5 décembre 2011

[Lettre à Nos Frères Prêtres - FSSPX] La société peut-elle vivre sans la vérité? - La doctrine de la liberté religieuse à Vatican II

SOURCE  - Lettre à Nos Frères Prêtres - FSSPX - décembre 2011

Un point qui frappe dans la Déclaration sur la liberté religieuse est la dissociation effectuée entre la liberté et la vérité dans la société humaine. Dignitatis Humanæ fait comme si on pouvait reconnaître un « droit à la liberté religieuse dans l’ordre social et civil » de façon absolument indépendante de la vérité sur laquelle tant la personne humaine que la société sont appelées à se prononcer en raison même de cette liberté.

Le 6 décembre 1953, douze ans avant le vote de Dignitatis Humanæ (7 décembre 1965), le pape Pie XII avait proposé un exposé fouillé et nuancé de la doctrine traditionnelle concernant le statut juridique, dans l’ordre social et civil, des personnes et des communautés en matière religieuse (Documents pontificaux 1953, pp. 610-619). Or ce document magistériel se trouve, sur ce point crucial de la relation entre liberté et vérité, en contradiction avec la Déclaration sur la liberté religieuse.
Le « devoir de tolérance » selon Pie XII
Ce discours est pourtant fort loin d’être déconnecté de la réalité d’une société multiculturelle et multireligieuse.
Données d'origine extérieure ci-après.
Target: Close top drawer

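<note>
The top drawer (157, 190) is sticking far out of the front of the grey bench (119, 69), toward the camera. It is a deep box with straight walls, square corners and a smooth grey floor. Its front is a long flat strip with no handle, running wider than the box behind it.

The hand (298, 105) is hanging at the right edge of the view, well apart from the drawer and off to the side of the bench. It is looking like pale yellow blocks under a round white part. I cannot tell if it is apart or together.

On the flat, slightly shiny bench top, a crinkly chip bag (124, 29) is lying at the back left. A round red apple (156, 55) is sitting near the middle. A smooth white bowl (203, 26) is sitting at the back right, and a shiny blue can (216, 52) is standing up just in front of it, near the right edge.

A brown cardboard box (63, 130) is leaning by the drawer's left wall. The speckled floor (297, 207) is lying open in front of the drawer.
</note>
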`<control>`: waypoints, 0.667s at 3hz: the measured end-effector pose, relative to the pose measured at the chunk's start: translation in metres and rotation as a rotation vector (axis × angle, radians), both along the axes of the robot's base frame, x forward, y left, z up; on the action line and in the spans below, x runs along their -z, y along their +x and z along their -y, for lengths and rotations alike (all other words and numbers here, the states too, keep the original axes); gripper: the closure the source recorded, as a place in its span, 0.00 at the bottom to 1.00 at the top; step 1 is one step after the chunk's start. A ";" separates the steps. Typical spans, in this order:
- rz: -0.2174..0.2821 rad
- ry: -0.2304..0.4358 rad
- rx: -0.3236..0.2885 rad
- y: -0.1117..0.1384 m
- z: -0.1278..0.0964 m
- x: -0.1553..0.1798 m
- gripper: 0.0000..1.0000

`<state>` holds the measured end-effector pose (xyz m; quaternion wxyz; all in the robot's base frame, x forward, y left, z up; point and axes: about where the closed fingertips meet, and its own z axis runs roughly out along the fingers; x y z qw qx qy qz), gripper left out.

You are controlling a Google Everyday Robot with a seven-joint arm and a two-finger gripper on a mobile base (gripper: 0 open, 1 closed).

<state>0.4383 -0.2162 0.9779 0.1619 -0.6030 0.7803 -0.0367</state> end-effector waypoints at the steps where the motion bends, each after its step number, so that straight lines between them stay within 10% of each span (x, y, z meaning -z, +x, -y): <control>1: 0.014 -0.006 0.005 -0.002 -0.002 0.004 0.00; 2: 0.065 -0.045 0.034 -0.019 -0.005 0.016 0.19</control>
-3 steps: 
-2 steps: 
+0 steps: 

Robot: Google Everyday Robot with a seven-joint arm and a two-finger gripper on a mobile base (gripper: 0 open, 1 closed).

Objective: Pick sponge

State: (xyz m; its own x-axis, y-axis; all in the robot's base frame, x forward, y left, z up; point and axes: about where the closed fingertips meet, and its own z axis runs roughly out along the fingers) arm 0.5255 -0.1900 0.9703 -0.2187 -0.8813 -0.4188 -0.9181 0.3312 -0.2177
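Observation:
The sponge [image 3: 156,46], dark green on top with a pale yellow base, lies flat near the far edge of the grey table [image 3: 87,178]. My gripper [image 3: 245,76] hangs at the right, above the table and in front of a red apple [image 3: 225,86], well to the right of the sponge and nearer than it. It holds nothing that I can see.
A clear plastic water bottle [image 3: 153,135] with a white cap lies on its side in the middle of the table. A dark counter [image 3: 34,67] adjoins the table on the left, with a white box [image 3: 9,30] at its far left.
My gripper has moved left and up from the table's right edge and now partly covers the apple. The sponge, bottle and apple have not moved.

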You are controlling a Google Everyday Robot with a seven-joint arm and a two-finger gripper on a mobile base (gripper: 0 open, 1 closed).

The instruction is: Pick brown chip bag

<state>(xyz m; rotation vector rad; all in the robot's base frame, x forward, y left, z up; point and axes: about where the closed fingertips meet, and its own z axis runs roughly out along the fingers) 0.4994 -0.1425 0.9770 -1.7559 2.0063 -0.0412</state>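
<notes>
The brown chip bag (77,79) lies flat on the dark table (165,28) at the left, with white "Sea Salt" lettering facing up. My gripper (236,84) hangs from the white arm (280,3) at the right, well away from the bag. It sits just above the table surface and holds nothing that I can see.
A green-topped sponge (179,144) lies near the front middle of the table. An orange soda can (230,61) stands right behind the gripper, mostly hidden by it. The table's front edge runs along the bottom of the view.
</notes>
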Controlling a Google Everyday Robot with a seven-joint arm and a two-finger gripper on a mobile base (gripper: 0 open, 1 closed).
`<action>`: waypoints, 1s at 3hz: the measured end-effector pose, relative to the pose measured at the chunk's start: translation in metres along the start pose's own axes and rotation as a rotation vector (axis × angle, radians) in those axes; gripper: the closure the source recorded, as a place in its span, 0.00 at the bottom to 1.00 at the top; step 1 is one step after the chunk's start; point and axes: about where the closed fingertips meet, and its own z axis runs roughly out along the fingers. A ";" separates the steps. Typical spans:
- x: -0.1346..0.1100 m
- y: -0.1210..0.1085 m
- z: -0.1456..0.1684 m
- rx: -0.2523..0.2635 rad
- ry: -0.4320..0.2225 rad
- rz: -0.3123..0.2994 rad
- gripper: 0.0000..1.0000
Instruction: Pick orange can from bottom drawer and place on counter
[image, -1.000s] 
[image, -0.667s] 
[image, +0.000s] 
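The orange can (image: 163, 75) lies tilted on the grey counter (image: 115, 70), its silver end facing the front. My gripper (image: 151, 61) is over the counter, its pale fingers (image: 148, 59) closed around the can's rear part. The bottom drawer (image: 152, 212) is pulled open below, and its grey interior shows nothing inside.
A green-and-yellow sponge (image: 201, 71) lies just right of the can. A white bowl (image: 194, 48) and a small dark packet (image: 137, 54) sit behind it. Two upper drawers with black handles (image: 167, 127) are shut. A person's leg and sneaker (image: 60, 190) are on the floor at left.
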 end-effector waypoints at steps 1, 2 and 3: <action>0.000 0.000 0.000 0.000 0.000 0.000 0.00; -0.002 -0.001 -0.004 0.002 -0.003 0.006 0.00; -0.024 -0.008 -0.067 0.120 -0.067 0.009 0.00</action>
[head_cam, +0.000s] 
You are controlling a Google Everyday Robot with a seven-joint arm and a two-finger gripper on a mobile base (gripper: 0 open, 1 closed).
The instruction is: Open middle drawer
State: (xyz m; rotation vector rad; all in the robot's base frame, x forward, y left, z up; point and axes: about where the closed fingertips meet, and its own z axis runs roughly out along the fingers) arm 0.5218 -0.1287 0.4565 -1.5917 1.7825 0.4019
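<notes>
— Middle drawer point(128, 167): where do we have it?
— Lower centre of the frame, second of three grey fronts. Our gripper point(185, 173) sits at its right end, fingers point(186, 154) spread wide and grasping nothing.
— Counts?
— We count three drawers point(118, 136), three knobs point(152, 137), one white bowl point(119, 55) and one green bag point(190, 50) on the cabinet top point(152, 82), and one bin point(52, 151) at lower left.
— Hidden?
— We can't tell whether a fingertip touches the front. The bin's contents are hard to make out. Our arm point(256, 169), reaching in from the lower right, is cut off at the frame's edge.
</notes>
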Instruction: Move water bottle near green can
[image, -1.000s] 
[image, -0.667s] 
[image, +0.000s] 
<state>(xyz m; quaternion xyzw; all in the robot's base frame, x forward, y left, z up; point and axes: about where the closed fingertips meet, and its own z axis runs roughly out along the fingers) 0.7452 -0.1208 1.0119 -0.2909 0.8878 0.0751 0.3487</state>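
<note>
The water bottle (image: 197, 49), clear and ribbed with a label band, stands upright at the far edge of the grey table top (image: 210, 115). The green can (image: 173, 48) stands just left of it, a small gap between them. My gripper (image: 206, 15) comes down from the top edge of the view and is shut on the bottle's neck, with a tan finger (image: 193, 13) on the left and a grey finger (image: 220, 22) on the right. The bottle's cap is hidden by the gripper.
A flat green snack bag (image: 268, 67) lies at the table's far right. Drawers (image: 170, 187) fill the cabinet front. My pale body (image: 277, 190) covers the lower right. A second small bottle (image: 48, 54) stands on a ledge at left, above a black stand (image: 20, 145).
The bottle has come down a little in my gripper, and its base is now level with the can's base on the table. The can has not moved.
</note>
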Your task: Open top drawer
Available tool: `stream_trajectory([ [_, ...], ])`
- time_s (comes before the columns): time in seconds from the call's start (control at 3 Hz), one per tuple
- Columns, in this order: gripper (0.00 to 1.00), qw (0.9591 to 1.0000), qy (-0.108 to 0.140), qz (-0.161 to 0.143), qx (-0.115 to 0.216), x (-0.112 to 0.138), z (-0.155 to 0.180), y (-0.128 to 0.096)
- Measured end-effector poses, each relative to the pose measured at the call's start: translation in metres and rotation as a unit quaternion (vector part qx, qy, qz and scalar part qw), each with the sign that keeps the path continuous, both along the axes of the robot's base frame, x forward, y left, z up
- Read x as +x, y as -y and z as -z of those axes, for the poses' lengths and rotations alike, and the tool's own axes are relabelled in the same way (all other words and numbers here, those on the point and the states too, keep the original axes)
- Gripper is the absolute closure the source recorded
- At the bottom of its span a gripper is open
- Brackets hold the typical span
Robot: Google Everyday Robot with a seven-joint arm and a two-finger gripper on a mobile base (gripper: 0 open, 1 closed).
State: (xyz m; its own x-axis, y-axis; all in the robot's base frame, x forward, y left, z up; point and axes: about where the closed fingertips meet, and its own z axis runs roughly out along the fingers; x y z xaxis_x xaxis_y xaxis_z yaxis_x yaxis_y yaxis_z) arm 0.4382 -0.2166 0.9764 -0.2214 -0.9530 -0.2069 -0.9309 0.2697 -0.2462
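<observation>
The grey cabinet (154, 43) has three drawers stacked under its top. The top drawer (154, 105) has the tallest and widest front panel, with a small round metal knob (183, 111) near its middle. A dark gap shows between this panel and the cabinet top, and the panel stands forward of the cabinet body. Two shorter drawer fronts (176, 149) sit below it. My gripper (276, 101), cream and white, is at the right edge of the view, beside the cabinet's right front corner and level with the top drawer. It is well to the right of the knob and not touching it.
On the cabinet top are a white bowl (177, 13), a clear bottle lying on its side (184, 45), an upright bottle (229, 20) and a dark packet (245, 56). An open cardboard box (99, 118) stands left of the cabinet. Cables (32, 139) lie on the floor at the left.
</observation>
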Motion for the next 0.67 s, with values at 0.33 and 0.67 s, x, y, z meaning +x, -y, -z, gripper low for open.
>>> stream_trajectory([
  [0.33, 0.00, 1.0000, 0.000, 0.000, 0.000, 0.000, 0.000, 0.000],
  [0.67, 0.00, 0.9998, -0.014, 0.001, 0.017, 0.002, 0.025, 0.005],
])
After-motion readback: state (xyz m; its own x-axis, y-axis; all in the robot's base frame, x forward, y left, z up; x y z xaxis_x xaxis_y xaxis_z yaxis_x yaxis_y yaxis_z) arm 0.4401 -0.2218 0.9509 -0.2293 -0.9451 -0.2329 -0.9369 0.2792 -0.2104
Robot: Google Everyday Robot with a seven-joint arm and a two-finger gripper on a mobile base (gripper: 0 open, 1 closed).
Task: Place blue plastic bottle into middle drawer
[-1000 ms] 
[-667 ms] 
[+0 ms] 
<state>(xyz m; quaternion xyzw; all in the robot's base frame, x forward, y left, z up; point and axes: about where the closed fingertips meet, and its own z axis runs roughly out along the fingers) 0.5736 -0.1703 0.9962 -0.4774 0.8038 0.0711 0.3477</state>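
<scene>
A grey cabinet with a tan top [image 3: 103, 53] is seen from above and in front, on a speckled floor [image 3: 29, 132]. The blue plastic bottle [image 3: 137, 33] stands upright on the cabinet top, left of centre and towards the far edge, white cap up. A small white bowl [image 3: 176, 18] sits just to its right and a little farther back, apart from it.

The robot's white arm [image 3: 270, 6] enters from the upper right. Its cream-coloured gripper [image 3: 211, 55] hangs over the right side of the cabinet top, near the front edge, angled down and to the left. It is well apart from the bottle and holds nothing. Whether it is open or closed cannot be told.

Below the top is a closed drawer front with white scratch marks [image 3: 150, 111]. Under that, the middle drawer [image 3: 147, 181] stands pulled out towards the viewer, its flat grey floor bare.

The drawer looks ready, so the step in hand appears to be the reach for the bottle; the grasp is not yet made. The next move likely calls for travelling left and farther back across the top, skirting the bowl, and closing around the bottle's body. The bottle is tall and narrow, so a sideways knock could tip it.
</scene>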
Au contraire : le pape réfléchit de façon très précise à ces questions complexes, ce qui l’amène à envisager une tolérance extrêmement large des erreurs religieuses, cette tolérance pouvant même devenir en certains cas une obligation stricte. Il admet explicitement que, dans la société humaine, toutes les erreurs ne doivent pas être réprimées, toutes les fautes ne doivent pas être sanctionnées. Pie XII affirme, en effet : « Peut-il se faire que, dans des circonstances déterminées, Dieu ne donne aux hommes aucun commandement, n’impose aucun devoir, ne donne même aucun droit d’empêcher et de réprimer ce qui est faux et erroné ? Un regard sur la réalité autorise une réponse affirmative. (…) L’affirmation : l’erreur religieuse et morale doit toujours être empêchée quand c’est possible, parce que sa tolérance est en elle-même immorale, ne peut valoir dans un sens absolu et inconditionné. (…) Le devoir de réprimer les déviations morales et religieuses ne peut donc être une norme ultime d’action. Il doit être subordonné à des normes plus hautes et plus générales qui, dans certaines circonstances, permettent et même font peut-être apparaître comme le parti le meilleur celui de ne pas empêcher l’erreur, pour promouvoir un plus grand bien. (…) Le fait de ne pas empêcher [l’erreur religieuse] par le moyen de lois d’État et de dispositions coercitives peut (…) se justifier dans l’intérêt d’un bien supérieur et plus vaste » (pp. 615-616).
L’impossibilité absolue de reconnaître un « droit à l’erreur »
Mais le même Pie XII prend grand soin de souligner que, même dans l’ordre social et civil, le rapport à la vérité ne peut jamais être omis, esquivé ou renvoyé à la pure conscience interne de la personne humaine, comme le fait Dignitatis Humanæ 1 § 2. Or, c’est précisément ce rapport de l’ordre social et civil avec la vérité religieuse qu’efface la Déclaration sur la liberté religieuse.

« Touchant l’attitude, affirme Pie XII, que le juriste, l’homme politique et l’État souverain catholique doivent prendre à l’égard d’une formule de tolérance religieuse et morale, [il faut affirmer] : ce qui ne répond pas à la vérité et à la loi morale n’a objectivement aucun droit à l’existence, ni à la propagande, ni à l’action » (p. 616). Le Souverain Pontife précise, en effet : « Il faut affirmer clairement qu’aucune autorité humaine, aucun État, aucune Communauté d’États, quel que soit leur caractère religieux, ne peuvent donner un mandat positif ou une autorisation positive d’enseigner ou de faire ce qui serait contraire à la vérité religieuse et au bien moral. Un mandat ou une autorisation de ce genre n’auraient pas force obligatoire et resteraient inefficaces. Aucune autorité ne pourrait les donner parce qu’il est contre-nature d’obliger l’esprit et la volonté de l’homme à l’erreur et au mal, ou de considérer l’un et l’autre comme indifférents. Même Dieu ne pourrait donner un tel mandat positif ou une telle autorisation positive, parce que cela serait en contradiction avec son absolue véridicité et sainteté » (p. 614).